Today, the institute boasts a modern building with open spaces, classrooms, an auditorium, tennis courts, and housing for teachers and students.
But documents obtained by OCCRP and its partners suggest part of the budget increase went into lining Obiang Lima’s pockets.
The criminal complaint filed in Portugal says Armando Cunha paid more than 10 million euros to seven companies that appear to be controlled by the minister and his associates, including Cyprus-based Gabangare Holdings Limited and several of its subsidiaries.
The complaint alleges the cash, described as payment for consulting services, was then funneled to accounts in Cyprus, the Netherlands, Spain, and elsewhere.
“These funds, regardless of the description on the invoices, are nothing more than the payment of fees/bribes,” it said.
Invoices, bank records, and contracts analyzed by OCCRP and partners confirmed Armando Cunha paid out almost 7 million euros to these companies out of the 10 million they invoiced for. The documents do not show whether the Portuguese construction company paid the more than 3.4 million euros that Gabangare invoiced for over several years.
Armando Cunha also agreed to carry out more than 23 million euros of works on various properties around Equatorial Guinea as part of the deal. Notably, they included 11.3 million euros of free renovation and construction work on the Grand Hotel Malabo — also known as the Cotton Tree and Eureka, or Ureka, Hotel — which has various ties to Obiang Lima.
ACSA, a subsidiary of Burilda Consultancy Limited, Armando Cunha’s joint venture partner with Gabangare, said in a financial statement it had carried out more than 9 million euros of works on the hotel between 2011 and 2013.
A lawyer for Armando Cunha denied the company was involved in any corrupt practices and blamed any claims otherwise on a disgruntled partner with which it is having a legal dispute.
“Because there are pending court cases no statements will be made, but we underline the fact that all the company’s activity has been carried out in a regular and lawful manner and its accounts have been repeatedly approved and audited by an external entity,” said the statement sent by the lawyer.

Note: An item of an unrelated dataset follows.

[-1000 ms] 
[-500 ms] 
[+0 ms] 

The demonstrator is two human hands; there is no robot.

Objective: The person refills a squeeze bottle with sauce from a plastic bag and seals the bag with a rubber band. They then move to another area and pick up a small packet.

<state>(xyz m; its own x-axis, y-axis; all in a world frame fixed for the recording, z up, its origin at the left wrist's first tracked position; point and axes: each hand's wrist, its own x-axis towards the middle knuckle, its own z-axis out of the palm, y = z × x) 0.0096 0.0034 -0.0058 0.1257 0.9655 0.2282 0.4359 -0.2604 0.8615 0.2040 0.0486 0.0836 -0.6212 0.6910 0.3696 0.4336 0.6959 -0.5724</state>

Anti-corruption expert Lucas Oló said Grupo Molsa and other companies linked to Obiang Lima often make money by renting out residences to foreign oil companies or even the government.
“At the end of the day, they get the money back either way,” Oló said. “Usually they charge a lot of money, beyond market rents for houses. Some companies do not worry that much about the cost because they may charge back the ministry.”
Reporters have identified several important players in Obiang Lima’s network.
They include NJ Ayuk, CEO of the law firm Centurion Law Group; Nicolaos Neocleous, director of Gabangare; and a Dutchman named Donald Frank van der Horn van den Bos, who appeared as the director or owner of a number of firms involved in the hydrocarbon institute deal.
It’s unclear how Van der Horn van den Bos, a 60-year-old tax consultant, met the son of Equatorial Guinea’s president, though the two appear to share many interests, as well as lucrative business ties.
Two people with knowledge of Gabangare, who both asked not to be named, described the Dutchman as Obiang Lima’s “right-hand man,” conveying the minister’s instructions to the directors and management of the company.
“At the top was Donald [Van der Horn van den Bos],” one told OCCRP, “meaning that [it] was Donald who was in contact with Gabriel [Obiang Lima].”
Van der Horn van den Bos lives in Son Gual, Mallorca, where his company Patapouf S.L. is also registered.
Patapouf and Bellezzavecchio S.A, a real estate company where he served as a director, together were paid 4.65 million euros by Armando Cunha, mainly described as for consulting, between 2013 and 2016. Another of his companies, Flojust Holding B.V., also invoiced the Portuguese construction firm for more than 400,000 euros between 2011 and 2013.
Van der Horn van den Bos did not respond to a request for comment.